Reuben was ninety - and, for all the sadness of his death, it is good to know his waiting is over.  He longed for the restored earthly Paradise, and now that he is in the dreamless sleep of death, held safe in the everlasting arms, the next thing he knows will be opening his eyes in...  well, Jehovah knows exactly what surroundings Reuben would most like to wake up in, because he searches every heart.   The Speaker told us of the relief that our brother felt when he was safely back home again, in the quiet Sussex Downlands.   Jehovah knows that too. So maybe Reuben will open his eyes and see the Downs all around him again.

It seems an appropriate moment for another Kipling poem, which reminds us how lovely the earth is, even now.

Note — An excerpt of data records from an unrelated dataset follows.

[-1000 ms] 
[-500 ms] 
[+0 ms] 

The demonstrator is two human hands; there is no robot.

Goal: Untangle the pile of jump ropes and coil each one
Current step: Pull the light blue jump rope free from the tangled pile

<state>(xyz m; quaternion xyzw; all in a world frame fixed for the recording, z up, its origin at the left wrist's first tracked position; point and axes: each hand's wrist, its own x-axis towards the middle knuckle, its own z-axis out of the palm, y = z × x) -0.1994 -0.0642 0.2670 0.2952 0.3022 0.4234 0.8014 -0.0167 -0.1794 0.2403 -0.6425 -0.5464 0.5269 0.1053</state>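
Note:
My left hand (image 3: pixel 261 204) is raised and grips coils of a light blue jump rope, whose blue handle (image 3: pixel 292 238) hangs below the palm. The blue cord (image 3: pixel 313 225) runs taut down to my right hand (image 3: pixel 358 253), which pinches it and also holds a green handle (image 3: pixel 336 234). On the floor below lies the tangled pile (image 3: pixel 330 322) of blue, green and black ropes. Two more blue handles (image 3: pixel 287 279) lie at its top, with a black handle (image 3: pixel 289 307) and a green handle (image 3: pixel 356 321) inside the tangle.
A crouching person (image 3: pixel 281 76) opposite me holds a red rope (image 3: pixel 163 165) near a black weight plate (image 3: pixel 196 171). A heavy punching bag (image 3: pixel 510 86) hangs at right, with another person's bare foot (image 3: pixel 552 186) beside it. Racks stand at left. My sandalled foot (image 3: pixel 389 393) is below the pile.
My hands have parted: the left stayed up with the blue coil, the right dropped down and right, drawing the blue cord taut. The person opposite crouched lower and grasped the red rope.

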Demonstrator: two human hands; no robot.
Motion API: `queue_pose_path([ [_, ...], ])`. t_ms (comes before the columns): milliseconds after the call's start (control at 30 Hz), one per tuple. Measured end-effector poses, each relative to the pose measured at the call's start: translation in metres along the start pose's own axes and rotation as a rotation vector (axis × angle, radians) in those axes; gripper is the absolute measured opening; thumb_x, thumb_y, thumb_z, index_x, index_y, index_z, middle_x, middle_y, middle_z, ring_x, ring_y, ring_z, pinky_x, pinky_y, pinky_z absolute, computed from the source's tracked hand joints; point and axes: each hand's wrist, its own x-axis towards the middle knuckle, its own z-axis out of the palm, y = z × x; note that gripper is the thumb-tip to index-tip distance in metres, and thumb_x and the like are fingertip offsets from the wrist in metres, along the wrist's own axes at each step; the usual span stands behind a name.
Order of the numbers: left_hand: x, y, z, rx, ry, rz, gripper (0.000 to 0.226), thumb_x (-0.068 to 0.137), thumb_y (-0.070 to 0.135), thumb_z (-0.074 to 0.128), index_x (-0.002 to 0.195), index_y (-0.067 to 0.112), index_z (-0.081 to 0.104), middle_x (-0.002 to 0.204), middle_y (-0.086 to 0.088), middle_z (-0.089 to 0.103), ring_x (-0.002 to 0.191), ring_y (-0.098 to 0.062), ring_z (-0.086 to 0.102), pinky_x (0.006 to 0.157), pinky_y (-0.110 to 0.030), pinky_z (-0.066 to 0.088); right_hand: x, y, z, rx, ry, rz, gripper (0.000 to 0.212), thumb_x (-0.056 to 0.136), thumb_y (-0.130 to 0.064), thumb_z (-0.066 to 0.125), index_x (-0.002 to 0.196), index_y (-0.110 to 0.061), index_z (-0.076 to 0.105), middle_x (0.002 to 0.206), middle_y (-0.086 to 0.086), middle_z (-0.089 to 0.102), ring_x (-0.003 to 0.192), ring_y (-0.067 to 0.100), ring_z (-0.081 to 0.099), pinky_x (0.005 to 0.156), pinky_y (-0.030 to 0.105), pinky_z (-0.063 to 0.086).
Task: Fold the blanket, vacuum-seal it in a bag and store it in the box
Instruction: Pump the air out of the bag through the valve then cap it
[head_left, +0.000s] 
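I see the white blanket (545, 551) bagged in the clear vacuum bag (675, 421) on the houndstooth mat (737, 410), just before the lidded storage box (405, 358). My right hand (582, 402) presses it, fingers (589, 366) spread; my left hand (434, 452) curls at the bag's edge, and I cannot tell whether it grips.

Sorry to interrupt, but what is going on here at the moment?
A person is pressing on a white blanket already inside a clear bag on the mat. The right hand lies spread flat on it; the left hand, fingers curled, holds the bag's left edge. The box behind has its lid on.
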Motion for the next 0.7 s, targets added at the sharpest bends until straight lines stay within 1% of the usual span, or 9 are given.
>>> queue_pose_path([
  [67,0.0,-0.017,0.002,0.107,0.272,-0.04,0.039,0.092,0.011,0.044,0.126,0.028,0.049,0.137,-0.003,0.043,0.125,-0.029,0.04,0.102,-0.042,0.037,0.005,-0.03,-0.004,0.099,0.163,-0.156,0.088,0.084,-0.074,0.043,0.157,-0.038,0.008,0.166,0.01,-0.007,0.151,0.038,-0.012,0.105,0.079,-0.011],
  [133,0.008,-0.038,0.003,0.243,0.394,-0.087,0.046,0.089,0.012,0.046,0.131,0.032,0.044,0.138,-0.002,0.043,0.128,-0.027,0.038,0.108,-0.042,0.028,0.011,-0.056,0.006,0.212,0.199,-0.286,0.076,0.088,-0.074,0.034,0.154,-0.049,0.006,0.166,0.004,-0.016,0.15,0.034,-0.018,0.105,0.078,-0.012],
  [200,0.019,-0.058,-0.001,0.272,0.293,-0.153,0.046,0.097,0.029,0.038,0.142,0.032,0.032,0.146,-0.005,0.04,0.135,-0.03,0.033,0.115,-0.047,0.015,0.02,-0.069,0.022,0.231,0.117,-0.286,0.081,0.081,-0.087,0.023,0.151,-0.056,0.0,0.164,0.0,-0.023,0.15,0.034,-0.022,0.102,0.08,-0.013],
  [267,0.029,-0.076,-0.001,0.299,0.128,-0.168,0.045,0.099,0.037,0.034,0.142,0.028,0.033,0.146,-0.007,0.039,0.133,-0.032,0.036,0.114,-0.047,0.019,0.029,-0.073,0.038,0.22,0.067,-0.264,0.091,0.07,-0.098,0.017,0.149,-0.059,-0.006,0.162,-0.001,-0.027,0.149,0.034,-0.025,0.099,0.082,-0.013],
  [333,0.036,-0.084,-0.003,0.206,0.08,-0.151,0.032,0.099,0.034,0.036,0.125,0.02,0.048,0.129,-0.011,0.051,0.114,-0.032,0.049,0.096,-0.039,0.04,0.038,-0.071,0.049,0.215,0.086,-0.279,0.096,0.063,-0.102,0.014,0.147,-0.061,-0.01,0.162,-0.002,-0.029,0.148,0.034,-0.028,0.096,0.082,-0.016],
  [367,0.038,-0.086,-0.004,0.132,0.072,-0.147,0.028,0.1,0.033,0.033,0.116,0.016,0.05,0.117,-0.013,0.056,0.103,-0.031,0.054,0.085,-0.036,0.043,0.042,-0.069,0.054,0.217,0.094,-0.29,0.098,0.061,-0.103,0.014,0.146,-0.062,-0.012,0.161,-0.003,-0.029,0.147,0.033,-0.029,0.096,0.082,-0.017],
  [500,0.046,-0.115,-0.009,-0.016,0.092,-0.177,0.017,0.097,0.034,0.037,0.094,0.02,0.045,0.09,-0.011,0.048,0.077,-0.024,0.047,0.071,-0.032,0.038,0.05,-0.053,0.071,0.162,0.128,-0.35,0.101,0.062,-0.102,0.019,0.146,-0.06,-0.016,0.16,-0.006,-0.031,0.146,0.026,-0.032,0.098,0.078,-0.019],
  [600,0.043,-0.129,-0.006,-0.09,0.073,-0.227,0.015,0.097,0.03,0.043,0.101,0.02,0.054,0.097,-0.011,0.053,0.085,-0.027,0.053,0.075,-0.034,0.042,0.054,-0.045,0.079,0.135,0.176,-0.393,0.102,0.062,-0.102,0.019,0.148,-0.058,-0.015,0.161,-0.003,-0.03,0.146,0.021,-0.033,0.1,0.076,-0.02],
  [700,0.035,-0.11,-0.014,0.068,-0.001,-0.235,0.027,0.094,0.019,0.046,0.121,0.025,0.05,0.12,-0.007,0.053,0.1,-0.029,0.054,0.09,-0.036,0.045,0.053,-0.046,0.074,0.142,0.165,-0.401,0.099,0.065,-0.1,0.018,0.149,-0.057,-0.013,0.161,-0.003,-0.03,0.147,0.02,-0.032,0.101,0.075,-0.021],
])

SUSSEX  by Rudyard Kipling

GOD gave all men all earth to love,
But since our hearts are small,
Ordained for each one spot should prove
Belovèd over all;
That, as He watched Creation’s birth,
So we, in godlike mood,
May of our love create our earth
And see that it is good. 

So one shall Baltic pines content,
As one some Surrey glade,
Or one the palm-grove’s droned lament
Before Levuka’s Trade.
Each to his choice, and I rejoice
The lot has fallen to me
In a fair ground—in a fair ground—
Yea, Sussex by the sea!

No tender-hearted garden crowns,
 No bosomed woods adorn
Our blunt, bow-headed, whale-backed Downs,
But gnarled and writhen thorn—
Bare slopes where chasing shadows skim,
And, through the gaps revealed,
Belt upon belt, the wooded, dim,
Blue goodness of the Weald.

Clean of officious fence or hedge,
Half-wild and wholly tame,
The wise turf cloaks the white cliff edge
As when the Romans came.
What sign of those that fought and died
At shift of sword and sword?
The barrow and the camp abide,
The sunlight and the sward.

Here leaps ashore the full Sou’west
All heavy-winged with brine,
Here lies above the folded crest
The Channel’s leaden line;
And here the sea-fogs lap and cling,
And here, each warning each,
The sheep-bells and the ship-bells ring
Along the hidden beach.

We have no waters to delight
Our broad and brookless vales—
Only the dewpond on the height
 Unfed, that never fails—
Whereby no tattered herbage tells
Which way the season flies—
Only our close-bit thyme that smells
Like dawn in Paradise.

Here through the strong and shadeless days
The tinkling silence thrills;
Or little, lost, Down churches praise
The Lord who made the hills:
But here the Old Gods guard their round,
And, in her secret heart,
The heathen kingdom Wilfrid found
Dreams, as she dwells, apart.

Though all the rest were all my share,
With equal soul I’d see
Her nine-and-thirty sisters fair,
Yet none more fair than she.
Choose ye your need from Thames to Tweed,
And I will choose instead
Such lands as lie ’twixt Rake and Rye,
Black Down and Beachy Head.

I will go out against the sun
Where the rolled scarp retires,
And the Long Man of Wilmington
Looks naked toward the shires;
And east till doubling Rother crawls
 To find the fickle tide,
By dry and sea-forgotten walls,
 Our ports of stranded pride.

I will go north about the shaws
And the deep ghylls that breed
Huge oaks and old, the which we hold
No more than Sussex weed;
Or south where windy Piddinghoe’s
Begilded dolphin veers
And red beside wide-bankèd Ouse
Lie down our Sussex steers.

So to the land our hearts we give
Till the sure magic strike,
And Memory, Use, and Love make live
Us and our fields alike—
That deeper than our speech and thought,
Beyond our reason’s sway,
Clay of the pit whence we were wrought
Yearns to its fellow-clay.

God gives all men all earth to love,
 But since man’s heart is small,
Ordains for each one spot shall prove
Beloved over all.
Each to his choice, and I rejoice
The lot has fallen to me
In a fair ground—in a fair ground—
Yea, Sussex by the sea! 

Clay of the pit whence we were wrought, years to its fellow clay.

We love the earth - we are made of its very substance.  Jehovah made it so lovely, just for us.   We can see that, even now, though the original serpent is still in the garden.     How lovely will it be when Paradise is restored, and when Reuben wakes from the dreamless sleep of death?